Listed Building – Category A
- Official name: Canongate Bridge
- Designated: 15 March 1971
- Reference no.: LB35471

Location
- Interactive map of Canongate Bridge

= Canongate Bridge =

Bridge in the Scottish Borders, Scotland

The Canongate Bridge is a pedestrian bridge in the Scottish Borders town of Jedburgh. It was built as the town's main bridge over the Jed Water in the 16th century. Since 1971 it has been a category A listed building.

==Description==
The Canongate Bridge is a 16th-century stone three-arch bridge that was the original main access over the Jed Water into the town of Jedburgh. The crossing, which is built of local cream-coloured sandstone, has a roadway up to 3 m wide with refuges for pedestrians.
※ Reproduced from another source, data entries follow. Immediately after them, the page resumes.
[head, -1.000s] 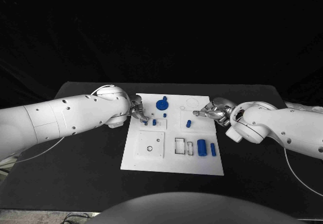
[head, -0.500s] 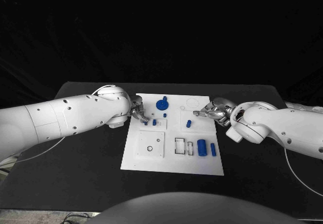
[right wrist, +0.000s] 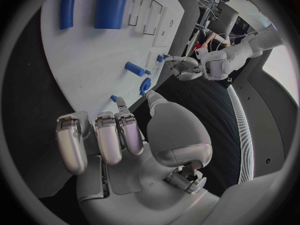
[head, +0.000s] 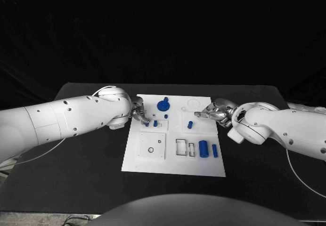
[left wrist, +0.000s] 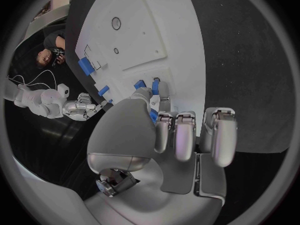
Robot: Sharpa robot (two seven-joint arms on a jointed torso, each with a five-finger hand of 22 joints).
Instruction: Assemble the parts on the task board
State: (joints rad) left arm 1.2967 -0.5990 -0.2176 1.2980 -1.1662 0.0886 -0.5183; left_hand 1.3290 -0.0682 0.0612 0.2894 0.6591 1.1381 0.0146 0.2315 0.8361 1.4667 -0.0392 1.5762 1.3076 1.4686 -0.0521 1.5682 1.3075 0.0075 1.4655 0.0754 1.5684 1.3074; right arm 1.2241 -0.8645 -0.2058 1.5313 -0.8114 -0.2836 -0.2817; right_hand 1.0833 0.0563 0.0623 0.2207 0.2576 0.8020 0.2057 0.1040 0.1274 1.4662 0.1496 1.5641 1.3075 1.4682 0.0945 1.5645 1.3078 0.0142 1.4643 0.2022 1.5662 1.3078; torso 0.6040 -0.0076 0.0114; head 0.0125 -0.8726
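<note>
The white task board [head: 173, 155] lies mid-table. My left hand [head: 140, 114] is over its left edge, and its thumb and fingers pinch a small blue peg [head: 146, 124] that stands on the board; the same peg [left wrist: 153, 116] shows as a blue sliver between thumb and fingers. Two more blue pegs [head: 155, 123] [head: 166, 116] stand right beside it. My right hand [head: 212, 113] hovers at the board's right edge, fingers curled, nothing seen in them. Its fingertip [right wrist: 119, 104] is close to a tiny blue stud [right wrist: 114, 98]. A blue peg [head: 190, 125] lies left of it.
A blue gear-like part [head: 164, 104] stands at the board's far side. Two blue cylinders [head: 204, 149] [head: 215, 150] lie at its near right beside empty rectangular slots [head: 181, 147]. A square recess with a small ring [head: 150, 150] is near left. Black table [head: 81, 160] surrounds the board.
</note>
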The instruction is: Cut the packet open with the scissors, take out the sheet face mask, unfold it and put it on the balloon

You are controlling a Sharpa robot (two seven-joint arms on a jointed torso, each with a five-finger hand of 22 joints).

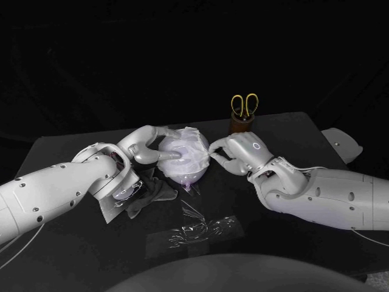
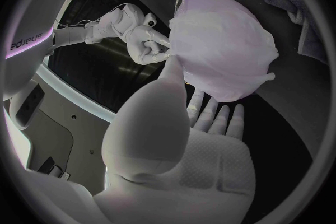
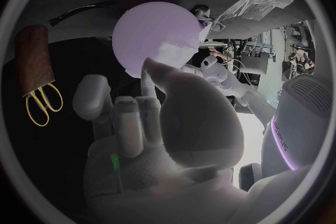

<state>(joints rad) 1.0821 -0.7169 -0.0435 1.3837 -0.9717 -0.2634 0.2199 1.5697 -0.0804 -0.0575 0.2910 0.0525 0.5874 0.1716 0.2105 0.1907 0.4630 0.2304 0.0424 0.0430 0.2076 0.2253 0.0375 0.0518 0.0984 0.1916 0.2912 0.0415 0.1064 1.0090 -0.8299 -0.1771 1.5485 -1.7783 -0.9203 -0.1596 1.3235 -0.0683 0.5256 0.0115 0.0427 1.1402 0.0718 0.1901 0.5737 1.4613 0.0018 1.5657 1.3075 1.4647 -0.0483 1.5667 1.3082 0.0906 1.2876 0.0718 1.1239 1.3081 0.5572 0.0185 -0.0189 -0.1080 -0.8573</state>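
Note:
The lilac balloon [image 1: 186, 163] stands at the table's middle with the white sheet mask [image 1: 188, 141] draped over it. The left wrist view shows the mask [image 2: 224, 45] covering most of the balloon. My left hand [image 1: 146, 146] is at the balloon's left side, fingers [image 2: 210, 115] straight and apart beneath it and the thumb reaching to the mask's edge. My right hand [image 1: 234, 152] is at the balloon's right side, and its curled fingers [image 2: 150, 50] pinch the mask's edge. The bare side of the balloon [image 3: 157, 33] faces my right palm. The yellow-handled scissors [image 1: 244, 104] stand in a brown holder [image 1: 241, 125].
The cut clear packet [image 1: 199, 228] lies flat near the table's front. A dark crumpled thing [image 1: 151, 191] lies under my left forearm. The scissors holder [image 3: 35, 59] stands behind my right hand, near the table's far edge.

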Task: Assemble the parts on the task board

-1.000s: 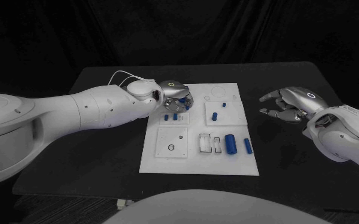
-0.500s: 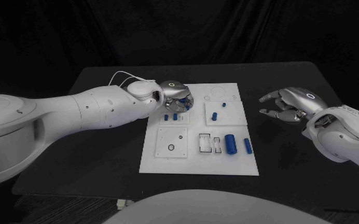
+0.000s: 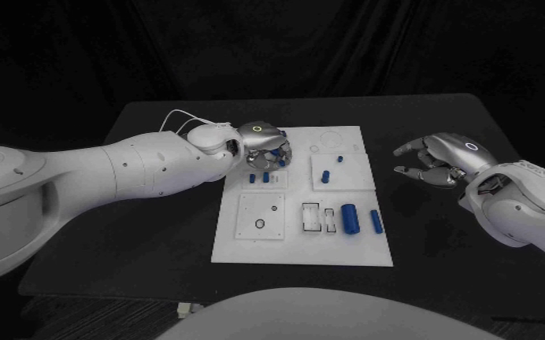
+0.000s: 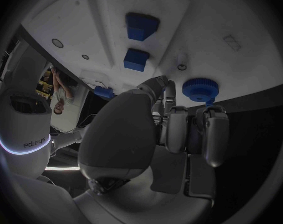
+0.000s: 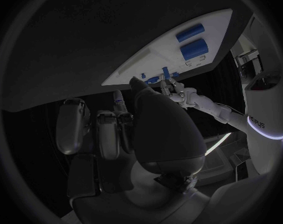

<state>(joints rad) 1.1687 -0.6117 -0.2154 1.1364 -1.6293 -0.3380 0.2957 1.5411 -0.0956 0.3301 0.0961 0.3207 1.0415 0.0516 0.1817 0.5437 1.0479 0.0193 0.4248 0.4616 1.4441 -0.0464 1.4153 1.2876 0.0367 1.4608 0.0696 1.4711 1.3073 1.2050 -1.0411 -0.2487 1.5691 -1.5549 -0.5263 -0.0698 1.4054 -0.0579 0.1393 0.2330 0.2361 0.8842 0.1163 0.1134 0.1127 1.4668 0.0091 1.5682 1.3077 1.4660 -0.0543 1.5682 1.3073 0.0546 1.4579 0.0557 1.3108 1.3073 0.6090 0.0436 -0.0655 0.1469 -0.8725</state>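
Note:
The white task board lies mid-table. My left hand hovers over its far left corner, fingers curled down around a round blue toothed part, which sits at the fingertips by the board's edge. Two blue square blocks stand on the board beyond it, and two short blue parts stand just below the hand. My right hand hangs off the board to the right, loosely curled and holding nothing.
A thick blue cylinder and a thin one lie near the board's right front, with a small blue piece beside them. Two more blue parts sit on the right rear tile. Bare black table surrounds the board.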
The bridge was said to be in desperate need of repair in 1677 and 1770; repairs took place in 1772.1770

The bridge, which is no longer open to road vehicles, is within the Jedburgh's conservation area and many of the surrounding buildings are listed. At one end is Duck Row and the Piper's House.

==Flooding==
The Jed Water is liable to flood, so the river levels are monitored near the bridge. The depth is usually between 0.37 and 2.33 metres deep but it has been as deep as 3.5m which it reached in January 2016. In 2020 there was a problem when the flood defences near the bridge were breached by debris in one storm just before another storm hit. Luckily repairs were made and serious flooding was avoided.